# Gaming Laptop required urgently!



## Shepard (Aug 27, 2010)

Hi everyone!  First off,m composin this from my mobile hence pardon the lack of spacing..     Budget-50k & below. Specs- i5 processor,4 gb ram,500 gb hdd, 1 gb graphics card memory,15.6" screen.   Models shortlisted- acer 5470g,acer 5475g & acer 4820tg. No dell as it has only ati 5470 which is an entry level card..how is acer coz two retailers are strongly discouragin me from optin for tat brand..plz help with ur expert opinions as i need2 buy within a week!


----------



## Shepard (Aug 27, 2010)

Respond plz..guyz !!


----------



## ashu888ashu888 (Aug 27, 2010)

^^

hmm... well as per ur choices, acer is good (if not the best)... i too agree to that.. but hold on a minute... u might want to look at a SONY VAIO E Series 15.6" lappy too, wich comes with Core i3-330M, ATi 5650 1GB, 4GB RAM, 500GB HDD, fullHD  reso (1920 x1080) and with a Price tag of Rs. 49,990/-

so, here u hv a better card (not nVIDIA but ATi), i hv this lappy, and it runs Crysis, Singularity etc, really well on a 1920 x 1080 reso.. 

Cheers n e-peace....

---------- Post added at 12:15 PM ---------- Previous post was at 12:14 PM ----------

u can see the pics of my lappy on the 1st pg in my core i7 thread  (link in my siggy)


----------



## maverick786us (Aug 27, 2010)

Even I am looking for a good high end Gaming Laptop with 17 inch screen having resolution of 1920 X 1200

Dell Alienware M17x is out of my budget, how much is the cost of *HP Elitebook 8740w ??*

*in indian market?*


----------



## ashu888ashu888 (Aug 27, 2010)

^^

here u go ---> HP EliteBook 8740w Specification, Review, Price and Features | GadgetAnalysis
the site says its Rs. 90K

here is another review ---> HP EliteBook 8740w 1 billion colours with - Online Best Latest HP EliteBook 8740w 1 billion colours with Price Reviews | Features in India


----------



## maverick786us (Aug 27, 2010)

ashu888ashu888 said:


> ^^
> 
> here u go ---> HP EliteBook 8740w Specification, Review, Price and Features | GadgetAnalysis
> the site says its Rs. 90K
> ...


 
That is an estimated price and that too when it was launched.
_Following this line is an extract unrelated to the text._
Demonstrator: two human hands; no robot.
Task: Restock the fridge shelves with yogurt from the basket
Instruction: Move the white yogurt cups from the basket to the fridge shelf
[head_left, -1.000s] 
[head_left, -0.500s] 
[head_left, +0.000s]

Since it was launched its price must have gone down


----------



## ashu888ashu888 (Aug 27, 2010)

^^

then, u will hv to visit any shops like Croma etc, to get its exact pricing details buddy... if i get any info, i will surely post it here...


----------



## Shepard (Aug 27, 2010)

Hey thx a lot ashu ^^ btw i have decided 2 up my budget 2 60k,guess tat changes a few specs here n there,more rnd required on better models..help me out here plz,dont want2 b swindled by my retailer hellbent on shovin a dell down my throat  !


----------



## maverick786us (Aug 27, 2010)

ashu888ashu888 said:


> ^^
> 
> then, u will hv to visit any shops like Croma etc, to get its exact pricing details buddy... if i get any info, i will surely post it here...


 

Thanks Dudette


----------



## rajan1311 (Aug 27, 2010)

maverick786us said:


> Thanks* Dudette*



first time i have heard that


----------



## Shepard (Aug 28, 2010)

How about the hp dv 3043tx? Has i5,4 gb,640 gb hdd, 15.6" screen & the much appreciated ati 5650 card as well..comes around 55k approx. Sony ea16 has same config but 14" screen..eb26 is gud as ashu said but i want a combo of i5 & 5650!


----------



## ashu888ashu888 (Aug 28, 2010)

Shepard said:


> Hey thx a lot ashu ^^ btw i have decided 2 up my budget 2 60k,guess tat changes a few specs here n there,more rnd required on better models..help me out here plz,dont want2 b swindled by my retailer hellbent on shovin a dell down my throat  !


not a problem dude.. 

well, yup i totally agree to wat u say (regarding the dealer pressing hard to make u purchase a DELL) not tat its not good, but the only thing is that it (DELL Lappy) has a bad combo of i5 but a entry level gpu tats y i also wont recommend u that.. 




maverick786us said:


> Thanks Dudette


woo hoo !!! 



rajan1311 said:


> first time i have heard that


its for girls, same as dude=guys... 


Shepard said:


> How about the hp dv 3043tx? Has i5,4 gb,640 gb hdd, 15.6" screen & the much appreciated ati 5650 card as well..comes around 55k approx. Sony ea16 has same config but 14" screen..eb26 is gud as ashu said but i want a combo of i5 & 5650!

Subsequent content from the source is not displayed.